When Jim Carrey ventured from his usual facially-contorted silliness to an almost-half-serious role in The Truman Show, people were amazed that he had the range. When Robert De Niro regularly bounces from sensitive dramas to action films, to comedy, we expect it. And we enjoy it. In Analyze This, De Niro goes the comic route, playing a mob leader who calls on an unwilling psychiatrist (Billy Crystal) when he decides he needs some therapy.

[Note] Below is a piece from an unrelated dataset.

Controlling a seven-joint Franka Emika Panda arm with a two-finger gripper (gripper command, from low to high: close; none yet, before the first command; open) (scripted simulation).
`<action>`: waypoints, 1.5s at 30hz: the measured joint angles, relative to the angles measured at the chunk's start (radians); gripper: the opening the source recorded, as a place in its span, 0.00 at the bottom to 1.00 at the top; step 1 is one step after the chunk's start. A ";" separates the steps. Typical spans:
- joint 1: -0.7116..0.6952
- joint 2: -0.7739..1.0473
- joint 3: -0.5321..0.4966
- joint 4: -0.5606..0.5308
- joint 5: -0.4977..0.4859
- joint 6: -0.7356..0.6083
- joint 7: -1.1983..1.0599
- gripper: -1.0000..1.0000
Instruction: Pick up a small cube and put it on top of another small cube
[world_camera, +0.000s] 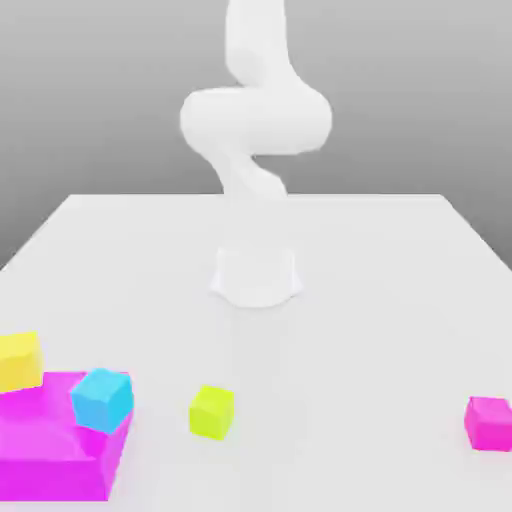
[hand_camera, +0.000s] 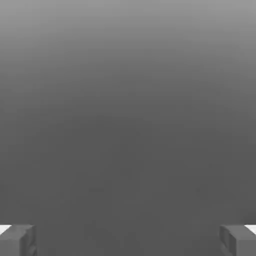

The conflict between Dr. Ben Sobol's usual mainstream life and that of the interloping gangster, Paul Vitti, is played for big laughs. Not only is Sobol uninterested in working for an organised crime kingpin, but he's also heading off to get married to a television reporter (Lisa Kudrow). Despite his best efforts, Sobol finds himself dogged by the gangster at every turn. They interrupt his therapy sessions, his social life and even his wedding. He tries to quit, but who can say 'no' to an organised crime leader?
Analyze This gives us a strange combination of Francis Ford Coppola-like gangsters and Woody Allen-like neurotics, and it works. Although it's hard to imagine a mob boss visiting an unknown shrink completely out of the blue, De Niro and company do it with such panache that we don't worry about little issues like plausibility. After a while, we just accept that a gangster experiencing panic attacks might respond this way. Sobol's reaction, painted into a corner as he is, also strangely rings true.
De Niro's comedic timing is superb, and he delivers his lines in the usual De Niro way. He isn't acting. He is Paul Vitti. While few actors compare favourably to De Niro's talents, Crystal does as good a job as he can as the perpetually-perplexed Dr. Sobol. His performance is uneven, inexplicably leaping from spunkiness to wimpiness and then back again, but this is forgivable. I might be a bit inconsistent myself, if a mob leader barged into my life.
The only question that really matters here is whether or not Analyze This is funny. And it is. The 'fish out of water' premise is played both ways. We see the gangster trying to get in touch with his feelings, and we see the therapist struggling to survive in the mobster's world. Both scenarios offer plenty of opportunities for humour, and the laughs are frequent and full.